In Q&A, I briefly suggested that the cumulative effect of glyph-by-glyph or word-by-word patterns might be responsible for some kinds of line pattern. If individual glyph-by-glyph or word-by-word patterns of preference are asymmetrical, tending towards certain combinations and away from others, that could perhaps account for some features being unevenly distributed within lines. But I've never been able to demonstrate any such thing statistically, so right now it's no more than an idle guess on my part. Another apparent tendency of certain glyphs to recur preferentially after an interval might account for the greater probability of [p] further along in lines that begin with [p], but it wouldn't offer any insight into the reasons for paragraph-initial [p] itself. (In Emma's analysis, I believe that relationship would translate into a start-anywhere combination.)
Or it could be the other way around. Different paragraph and line positions might cause glyph-by-glyph or word-by-word patterns to vary.
It seems there must be some relationship, but for now, I really don't know what it is, and I'm unsure how to go about trying to find out.
(05-08-2024, 08:13 AM)Koen G Wrote: You are not allowed to view links. Register or Login to view.All research was well presented, for example Emma explained statistical concepts well.... But as the data was being presented in the text-focused talks, I felt myself losing the forest through the trees, wondering how things fit into the bigger picture.... I think it would be extremely valuable to the community if someone was able to write an "explain like I'm five" version of these talks, trying to focus on the bigger picture and how Emma's, tavie's and Patrick's findings relate to each other. This might be an assignment even the authors themselves struggle with, but it would be an invaluable exercise.I'm sure I won't be able to do justice to this assignment on my own, but it's interesting enough that I didn't want to leave it unaddressed.

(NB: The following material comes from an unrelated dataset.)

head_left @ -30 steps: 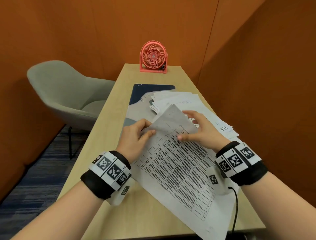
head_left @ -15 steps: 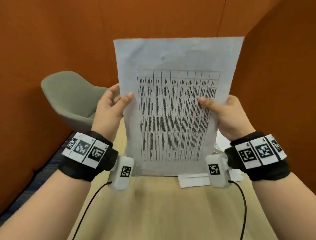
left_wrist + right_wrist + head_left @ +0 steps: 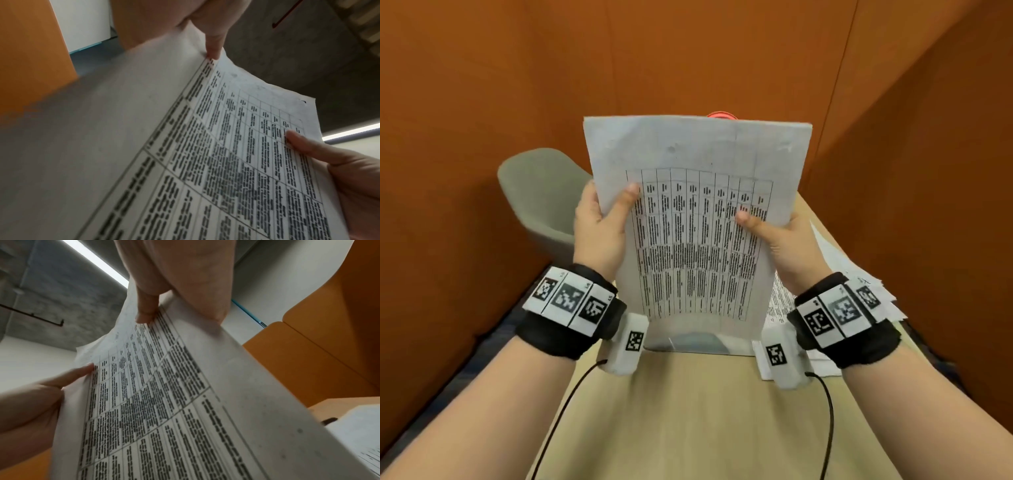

The main thing I think our three presentations shared in common was the goal of searching for structural patterns outside words as earnestly as people have long been searching for structural patterns inside them. We each investigated cases where the actual prevalence of a text element (glyph, word, etc.) turns out to be significantly greater or lesser in a particular context than it "should" be in a random distribution.
- In tavie's presentation, we saw that there are many patterns specific to line starts, line ends, and top rows -- more patterns, and stronger ones, than past casual assessments have suggested. Her detection of You are not allowed to view links. Register or Login to view. felt especially new and exciting.
- In Emma's presentation, we saw that there are many patterns in which features of words pair preferentially or dispreferentially with features of adjacent words -- not just word-break combinations (linking the end of one word to the start of the next word), but also pairs of successive beginnings and endings, or words that simply contain particular features anywhere within them. Her introduction of z-scores brings valuable statistical rigor to this type of study.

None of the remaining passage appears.